Her article on Education’s Many Stakeholders (with Pamela Godwin) has been among the top 25 articles in University Business.  For the launch of this publication’s website, Gross and her co-author revisited the topic of educational stakeholders, comparing those in existence in 2005 with those in existence almost 15 years later. More recently, her interview on how to improve education released in Authority Magazine has been included in an anthology edited by Penny Bauder titled How to Improve the United States Educational System.

Gross did more than 90 podcasts during the Pandemic on trauma and issues related to its impact on education.  Some of her articles have been reprinted in trauma-related publications.

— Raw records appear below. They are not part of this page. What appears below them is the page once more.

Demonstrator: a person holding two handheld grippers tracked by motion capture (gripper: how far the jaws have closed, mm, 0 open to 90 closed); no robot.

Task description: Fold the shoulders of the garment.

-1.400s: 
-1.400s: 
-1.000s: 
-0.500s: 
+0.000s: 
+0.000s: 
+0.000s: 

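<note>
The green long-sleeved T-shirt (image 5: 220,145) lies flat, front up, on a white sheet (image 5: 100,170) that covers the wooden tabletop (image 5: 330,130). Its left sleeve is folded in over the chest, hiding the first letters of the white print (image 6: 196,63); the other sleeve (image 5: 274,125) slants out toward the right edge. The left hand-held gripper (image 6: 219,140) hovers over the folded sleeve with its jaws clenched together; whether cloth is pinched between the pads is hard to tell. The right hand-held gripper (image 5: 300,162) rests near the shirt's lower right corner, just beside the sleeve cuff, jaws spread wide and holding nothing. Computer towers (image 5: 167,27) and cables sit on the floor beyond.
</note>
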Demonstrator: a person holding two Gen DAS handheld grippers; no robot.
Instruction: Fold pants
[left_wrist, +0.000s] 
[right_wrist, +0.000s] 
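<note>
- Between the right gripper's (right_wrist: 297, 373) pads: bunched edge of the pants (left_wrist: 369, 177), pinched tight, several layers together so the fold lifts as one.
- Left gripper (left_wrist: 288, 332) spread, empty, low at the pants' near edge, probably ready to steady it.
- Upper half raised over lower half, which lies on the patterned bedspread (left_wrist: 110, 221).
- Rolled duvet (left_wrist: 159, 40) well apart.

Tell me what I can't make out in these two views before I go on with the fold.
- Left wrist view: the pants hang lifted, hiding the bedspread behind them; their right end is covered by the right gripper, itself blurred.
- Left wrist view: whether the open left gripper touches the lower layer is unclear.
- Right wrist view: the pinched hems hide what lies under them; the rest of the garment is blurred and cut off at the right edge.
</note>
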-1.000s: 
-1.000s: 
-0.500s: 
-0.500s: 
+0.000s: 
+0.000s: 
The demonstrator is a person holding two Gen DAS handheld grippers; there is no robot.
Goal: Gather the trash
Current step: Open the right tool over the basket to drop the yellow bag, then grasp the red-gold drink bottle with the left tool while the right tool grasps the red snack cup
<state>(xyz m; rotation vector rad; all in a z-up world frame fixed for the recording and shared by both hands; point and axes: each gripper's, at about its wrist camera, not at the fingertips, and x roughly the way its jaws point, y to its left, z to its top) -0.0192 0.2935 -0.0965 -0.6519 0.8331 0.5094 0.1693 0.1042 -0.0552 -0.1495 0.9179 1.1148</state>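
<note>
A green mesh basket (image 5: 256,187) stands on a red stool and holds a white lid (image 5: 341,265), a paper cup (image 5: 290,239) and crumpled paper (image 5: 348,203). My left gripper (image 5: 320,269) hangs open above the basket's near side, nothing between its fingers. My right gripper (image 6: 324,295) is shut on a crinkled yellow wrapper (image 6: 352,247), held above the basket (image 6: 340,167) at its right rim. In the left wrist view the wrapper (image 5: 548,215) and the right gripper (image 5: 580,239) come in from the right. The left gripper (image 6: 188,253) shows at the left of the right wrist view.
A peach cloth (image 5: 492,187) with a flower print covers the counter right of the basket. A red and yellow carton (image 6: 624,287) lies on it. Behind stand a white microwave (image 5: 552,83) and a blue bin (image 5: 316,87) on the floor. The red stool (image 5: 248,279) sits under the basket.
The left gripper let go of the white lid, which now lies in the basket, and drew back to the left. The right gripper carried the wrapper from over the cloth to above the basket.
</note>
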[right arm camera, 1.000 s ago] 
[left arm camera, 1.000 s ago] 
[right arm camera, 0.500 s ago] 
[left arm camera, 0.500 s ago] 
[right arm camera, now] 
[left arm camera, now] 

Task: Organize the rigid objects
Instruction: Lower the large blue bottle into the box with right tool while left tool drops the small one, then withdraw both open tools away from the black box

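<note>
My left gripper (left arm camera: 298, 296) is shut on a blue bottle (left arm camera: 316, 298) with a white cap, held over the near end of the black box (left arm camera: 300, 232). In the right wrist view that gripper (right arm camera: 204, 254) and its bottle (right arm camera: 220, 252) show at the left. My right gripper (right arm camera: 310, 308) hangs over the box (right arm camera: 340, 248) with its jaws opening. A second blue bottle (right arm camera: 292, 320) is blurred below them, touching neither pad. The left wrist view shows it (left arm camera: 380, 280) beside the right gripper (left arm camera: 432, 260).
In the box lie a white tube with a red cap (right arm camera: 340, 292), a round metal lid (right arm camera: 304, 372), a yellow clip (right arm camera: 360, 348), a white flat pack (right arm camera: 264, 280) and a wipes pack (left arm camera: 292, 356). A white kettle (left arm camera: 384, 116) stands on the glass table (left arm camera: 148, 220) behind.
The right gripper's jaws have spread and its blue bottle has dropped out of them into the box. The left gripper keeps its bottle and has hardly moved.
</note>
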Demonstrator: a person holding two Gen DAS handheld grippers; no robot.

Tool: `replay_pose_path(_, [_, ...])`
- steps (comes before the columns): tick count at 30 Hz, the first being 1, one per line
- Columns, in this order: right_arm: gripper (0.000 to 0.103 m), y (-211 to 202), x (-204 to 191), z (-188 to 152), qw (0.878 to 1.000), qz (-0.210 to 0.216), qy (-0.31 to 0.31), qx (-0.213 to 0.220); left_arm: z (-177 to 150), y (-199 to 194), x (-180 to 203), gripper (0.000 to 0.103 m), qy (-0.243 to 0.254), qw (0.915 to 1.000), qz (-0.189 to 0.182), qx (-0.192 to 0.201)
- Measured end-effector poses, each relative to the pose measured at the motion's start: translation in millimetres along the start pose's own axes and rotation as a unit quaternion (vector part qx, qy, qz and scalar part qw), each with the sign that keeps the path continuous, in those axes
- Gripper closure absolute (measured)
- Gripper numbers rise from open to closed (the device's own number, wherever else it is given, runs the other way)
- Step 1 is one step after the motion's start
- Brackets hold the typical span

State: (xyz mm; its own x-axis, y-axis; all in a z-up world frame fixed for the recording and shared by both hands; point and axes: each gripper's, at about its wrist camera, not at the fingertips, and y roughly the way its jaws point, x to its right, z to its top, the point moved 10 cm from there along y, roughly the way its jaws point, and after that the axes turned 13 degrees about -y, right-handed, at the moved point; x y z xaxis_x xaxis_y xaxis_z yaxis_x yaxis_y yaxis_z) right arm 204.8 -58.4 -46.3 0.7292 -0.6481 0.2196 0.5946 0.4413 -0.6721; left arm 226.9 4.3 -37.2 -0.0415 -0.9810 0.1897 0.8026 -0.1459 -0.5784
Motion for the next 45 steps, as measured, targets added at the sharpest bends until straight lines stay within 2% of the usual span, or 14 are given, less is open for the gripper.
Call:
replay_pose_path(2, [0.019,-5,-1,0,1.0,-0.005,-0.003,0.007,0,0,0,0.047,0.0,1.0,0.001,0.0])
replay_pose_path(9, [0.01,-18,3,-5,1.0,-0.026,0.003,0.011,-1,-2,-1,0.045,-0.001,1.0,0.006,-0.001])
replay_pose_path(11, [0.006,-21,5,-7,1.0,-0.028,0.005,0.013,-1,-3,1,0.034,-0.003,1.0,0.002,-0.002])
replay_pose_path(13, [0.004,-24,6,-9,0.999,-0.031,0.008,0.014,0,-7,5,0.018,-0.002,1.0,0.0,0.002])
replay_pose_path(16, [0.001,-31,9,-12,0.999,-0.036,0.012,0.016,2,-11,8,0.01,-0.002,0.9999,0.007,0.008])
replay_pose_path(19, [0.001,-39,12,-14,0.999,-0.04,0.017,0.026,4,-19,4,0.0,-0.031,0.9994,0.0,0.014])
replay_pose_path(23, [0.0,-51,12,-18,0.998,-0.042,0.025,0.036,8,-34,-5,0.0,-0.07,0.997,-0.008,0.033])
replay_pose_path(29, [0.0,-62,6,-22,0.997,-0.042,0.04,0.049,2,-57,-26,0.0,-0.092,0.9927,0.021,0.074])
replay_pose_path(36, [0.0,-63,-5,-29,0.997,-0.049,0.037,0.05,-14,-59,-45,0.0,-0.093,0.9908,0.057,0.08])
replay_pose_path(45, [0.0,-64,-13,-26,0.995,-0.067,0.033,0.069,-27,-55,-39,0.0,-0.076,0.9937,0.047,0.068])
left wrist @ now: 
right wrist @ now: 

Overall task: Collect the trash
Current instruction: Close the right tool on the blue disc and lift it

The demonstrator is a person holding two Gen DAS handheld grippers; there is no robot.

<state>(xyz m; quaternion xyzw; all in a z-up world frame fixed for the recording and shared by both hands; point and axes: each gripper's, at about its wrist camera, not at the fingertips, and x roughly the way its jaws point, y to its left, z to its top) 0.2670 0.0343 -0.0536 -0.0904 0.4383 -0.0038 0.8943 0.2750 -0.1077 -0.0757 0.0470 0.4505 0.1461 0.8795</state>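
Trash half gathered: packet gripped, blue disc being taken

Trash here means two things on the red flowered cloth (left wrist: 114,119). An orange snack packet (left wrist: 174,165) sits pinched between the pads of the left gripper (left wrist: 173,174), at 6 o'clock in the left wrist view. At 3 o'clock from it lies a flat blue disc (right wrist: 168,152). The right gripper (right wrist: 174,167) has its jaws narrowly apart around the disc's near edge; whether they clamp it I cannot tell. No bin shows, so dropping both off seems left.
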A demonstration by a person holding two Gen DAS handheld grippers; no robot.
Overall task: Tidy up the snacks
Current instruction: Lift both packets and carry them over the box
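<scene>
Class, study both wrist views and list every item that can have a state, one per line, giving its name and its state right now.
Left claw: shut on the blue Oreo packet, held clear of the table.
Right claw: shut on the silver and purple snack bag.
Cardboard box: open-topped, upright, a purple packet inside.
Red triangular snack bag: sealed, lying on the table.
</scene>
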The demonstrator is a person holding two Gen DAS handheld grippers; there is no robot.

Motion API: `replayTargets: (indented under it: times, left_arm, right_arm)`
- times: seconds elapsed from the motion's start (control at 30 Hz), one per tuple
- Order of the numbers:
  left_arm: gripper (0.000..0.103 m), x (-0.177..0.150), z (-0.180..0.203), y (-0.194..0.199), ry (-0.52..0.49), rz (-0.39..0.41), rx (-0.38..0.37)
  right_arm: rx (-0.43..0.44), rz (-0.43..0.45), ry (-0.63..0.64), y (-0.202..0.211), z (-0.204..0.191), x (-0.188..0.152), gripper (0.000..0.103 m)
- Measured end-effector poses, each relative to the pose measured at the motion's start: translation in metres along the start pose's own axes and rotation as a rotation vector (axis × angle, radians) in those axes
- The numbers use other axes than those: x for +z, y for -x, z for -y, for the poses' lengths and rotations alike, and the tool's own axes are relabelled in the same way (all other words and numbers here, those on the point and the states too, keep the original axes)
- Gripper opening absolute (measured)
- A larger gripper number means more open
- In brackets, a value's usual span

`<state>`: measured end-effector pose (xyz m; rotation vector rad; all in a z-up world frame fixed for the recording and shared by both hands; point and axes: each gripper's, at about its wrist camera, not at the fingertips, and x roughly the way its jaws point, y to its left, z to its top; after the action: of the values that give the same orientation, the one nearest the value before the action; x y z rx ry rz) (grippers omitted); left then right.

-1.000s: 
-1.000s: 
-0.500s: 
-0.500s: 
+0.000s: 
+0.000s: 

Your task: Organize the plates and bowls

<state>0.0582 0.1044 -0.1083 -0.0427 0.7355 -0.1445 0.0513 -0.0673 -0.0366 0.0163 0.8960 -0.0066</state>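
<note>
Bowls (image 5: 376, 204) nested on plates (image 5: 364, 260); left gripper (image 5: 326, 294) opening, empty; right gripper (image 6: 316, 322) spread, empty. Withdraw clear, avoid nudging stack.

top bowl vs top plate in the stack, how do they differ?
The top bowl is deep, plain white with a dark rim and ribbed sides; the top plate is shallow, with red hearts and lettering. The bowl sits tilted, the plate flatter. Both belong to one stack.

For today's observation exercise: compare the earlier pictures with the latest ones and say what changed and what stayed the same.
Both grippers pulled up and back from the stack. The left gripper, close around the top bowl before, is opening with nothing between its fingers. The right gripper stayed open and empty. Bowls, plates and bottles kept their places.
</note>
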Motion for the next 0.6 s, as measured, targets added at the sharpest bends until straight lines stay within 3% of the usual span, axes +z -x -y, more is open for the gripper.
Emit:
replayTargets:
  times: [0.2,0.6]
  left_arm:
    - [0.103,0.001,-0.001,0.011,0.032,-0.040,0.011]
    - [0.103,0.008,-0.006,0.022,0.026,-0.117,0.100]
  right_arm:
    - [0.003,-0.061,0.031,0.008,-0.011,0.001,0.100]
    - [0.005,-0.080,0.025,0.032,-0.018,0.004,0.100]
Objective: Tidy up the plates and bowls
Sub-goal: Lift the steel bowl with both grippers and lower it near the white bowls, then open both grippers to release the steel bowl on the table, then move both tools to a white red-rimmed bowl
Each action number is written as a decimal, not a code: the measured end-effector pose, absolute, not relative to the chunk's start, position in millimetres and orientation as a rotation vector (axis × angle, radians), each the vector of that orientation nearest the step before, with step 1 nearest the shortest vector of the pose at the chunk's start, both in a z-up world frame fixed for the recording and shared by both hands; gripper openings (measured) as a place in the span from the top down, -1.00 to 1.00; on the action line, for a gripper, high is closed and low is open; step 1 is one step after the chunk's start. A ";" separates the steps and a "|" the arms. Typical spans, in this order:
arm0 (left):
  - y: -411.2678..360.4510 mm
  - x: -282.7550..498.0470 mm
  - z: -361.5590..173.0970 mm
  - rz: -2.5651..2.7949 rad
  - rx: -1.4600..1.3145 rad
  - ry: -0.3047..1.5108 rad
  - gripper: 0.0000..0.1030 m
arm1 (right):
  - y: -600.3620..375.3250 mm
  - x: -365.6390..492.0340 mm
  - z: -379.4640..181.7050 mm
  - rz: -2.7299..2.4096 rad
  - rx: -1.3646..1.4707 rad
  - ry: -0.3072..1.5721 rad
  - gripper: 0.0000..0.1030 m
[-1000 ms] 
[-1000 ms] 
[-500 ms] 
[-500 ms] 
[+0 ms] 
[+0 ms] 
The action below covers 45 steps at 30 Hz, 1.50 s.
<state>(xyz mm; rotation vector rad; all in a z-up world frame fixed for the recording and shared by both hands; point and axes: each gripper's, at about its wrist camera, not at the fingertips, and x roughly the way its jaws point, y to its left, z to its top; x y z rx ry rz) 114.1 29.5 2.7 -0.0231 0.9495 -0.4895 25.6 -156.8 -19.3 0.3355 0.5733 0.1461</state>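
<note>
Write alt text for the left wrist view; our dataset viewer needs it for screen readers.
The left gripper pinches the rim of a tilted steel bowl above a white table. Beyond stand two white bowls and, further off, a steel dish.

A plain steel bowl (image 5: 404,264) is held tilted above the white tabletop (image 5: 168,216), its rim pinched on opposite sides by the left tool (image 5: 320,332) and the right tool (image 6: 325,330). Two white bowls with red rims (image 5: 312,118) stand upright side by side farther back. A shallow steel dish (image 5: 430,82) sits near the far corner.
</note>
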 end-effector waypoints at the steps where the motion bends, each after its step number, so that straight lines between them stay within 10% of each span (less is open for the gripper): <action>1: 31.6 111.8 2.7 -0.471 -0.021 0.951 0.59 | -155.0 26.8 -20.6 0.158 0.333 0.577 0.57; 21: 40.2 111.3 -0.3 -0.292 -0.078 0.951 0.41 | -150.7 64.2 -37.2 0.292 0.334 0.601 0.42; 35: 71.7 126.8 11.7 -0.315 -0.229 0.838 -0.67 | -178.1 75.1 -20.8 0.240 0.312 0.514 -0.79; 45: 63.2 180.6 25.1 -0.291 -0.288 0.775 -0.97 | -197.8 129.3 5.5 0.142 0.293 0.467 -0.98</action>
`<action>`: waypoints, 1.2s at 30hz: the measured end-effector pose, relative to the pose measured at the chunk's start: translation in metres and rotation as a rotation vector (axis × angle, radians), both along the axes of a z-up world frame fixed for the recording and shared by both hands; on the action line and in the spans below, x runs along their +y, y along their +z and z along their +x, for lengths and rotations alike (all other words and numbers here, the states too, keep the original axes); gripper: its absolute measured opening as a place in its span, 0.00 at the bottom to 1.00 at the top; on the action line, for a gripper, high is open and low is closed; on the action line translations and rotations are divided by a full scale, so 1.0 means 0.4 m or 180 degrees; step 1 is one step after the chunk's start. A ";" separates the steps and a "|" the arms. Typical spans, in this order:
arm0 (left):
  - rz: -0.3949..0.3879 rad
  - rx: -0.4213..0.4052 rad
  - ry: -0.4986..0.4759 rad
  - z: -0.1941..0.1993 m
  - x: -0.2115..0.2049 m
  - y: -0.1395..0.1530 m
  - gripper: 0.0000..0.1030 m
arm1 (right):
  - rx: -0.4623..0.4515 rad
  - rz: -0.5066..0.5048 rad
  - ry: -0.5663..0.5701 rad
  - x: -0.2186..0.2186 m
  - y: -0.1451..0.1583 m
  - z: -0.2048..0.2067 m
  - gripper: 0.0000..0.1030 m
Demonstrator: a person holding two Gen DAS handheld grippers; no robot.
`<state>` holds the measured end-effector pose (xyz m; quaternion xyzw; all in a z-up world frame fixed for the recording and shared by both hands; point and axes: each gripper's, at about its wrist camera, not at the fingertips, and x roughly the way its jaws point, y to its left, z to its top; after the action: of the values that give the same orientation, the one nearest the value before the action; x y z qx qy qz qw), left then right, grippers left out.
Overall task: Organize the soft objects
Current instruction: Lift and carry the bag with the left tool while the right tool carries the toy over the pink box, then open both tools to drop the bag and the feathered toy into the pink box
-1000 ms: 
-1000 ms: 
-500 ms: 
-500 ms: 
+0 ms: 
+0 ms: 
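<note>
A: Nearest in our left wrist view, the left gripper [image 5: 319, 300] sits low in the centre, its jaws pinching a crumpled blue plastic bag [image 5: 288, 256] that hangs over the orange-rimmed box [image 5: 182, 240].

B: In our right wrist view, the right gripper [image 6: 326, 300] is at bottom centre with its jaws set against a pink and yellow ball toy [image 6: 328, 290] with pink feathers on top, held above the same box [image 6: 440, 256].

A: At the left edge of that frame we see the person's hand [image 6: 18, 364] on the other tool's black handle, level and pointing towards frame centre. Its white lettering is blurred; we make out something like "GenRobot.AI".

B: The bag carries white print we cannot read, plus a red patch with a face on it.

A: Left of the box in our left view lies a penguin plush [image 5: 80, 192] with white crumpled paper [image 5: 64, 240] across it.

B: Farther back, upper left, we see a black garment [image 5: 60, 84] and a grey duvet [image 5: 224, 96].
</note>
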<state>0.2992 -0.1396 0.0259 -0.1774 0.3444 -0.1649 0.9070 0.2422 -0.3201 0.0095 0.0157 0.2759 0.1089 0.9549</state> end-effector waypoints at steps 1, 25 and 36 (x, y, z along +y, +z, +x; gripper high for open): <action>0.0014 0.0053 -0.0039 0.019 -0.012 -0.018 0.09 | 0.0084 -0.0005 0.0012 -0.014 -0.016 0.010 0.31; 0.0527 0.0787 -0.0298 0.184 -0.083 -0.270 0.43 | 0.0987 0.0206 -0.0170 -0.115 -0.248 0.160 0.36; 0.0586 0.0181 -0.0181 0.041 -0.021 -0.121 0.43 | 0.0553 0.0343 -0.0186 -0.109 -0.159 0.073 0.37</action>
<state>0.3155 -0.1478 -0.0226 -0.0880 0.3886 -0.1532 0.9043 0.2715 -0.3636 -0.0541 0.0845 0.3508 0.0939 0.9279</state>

She has also created a YouTube in English and Spanish about social distancing, using her pet Wrinkles as the main character.  It has been used frequently and listed as a resource by the Today Show.

Board Service

Gross has been a member of the Board of numerous organizations at the local, regional and national levels, including the Board of the Sage Colleges and the Campus Compact National Board. At these organizations and through her connections, she has been invited to speak at numerous events. She has testified before Congress and has spoken to city and state legislatures. Gross is frequently asked to give keynote addresses at large gatherings and has appeared on radio and television over the course of her career. She has won numerous awards, including the NE Presidents Award from the National Organization of Student Affairs Professions. 

Personal Facts

Gross resides currently in Gloucester, MA (in an art colony on the water) and Washington DC.  When she is not teaching or writing or doing art (much of which is trauma inspired), she enjoys skiing, skating, kayaking, canoeing. playing pickleball, camping and of course, reading. Since apples don’t fall far from trees, her son is a professor at Yale where he specializes in healthcare delivery costs and improved health outcomes for underserved communities. She is a Phi Beta Kappa Cum Laude graduate of Smith College, having spent her junior year at Dartmouth College in its first year of co-education and where she was a Rufus Choate Scholar. She graduated cum laude from Temple University School of Law, having spent her third year of law school at the University of Chicago. She is a certified psychological first aid provider and a California ACEs trained educator.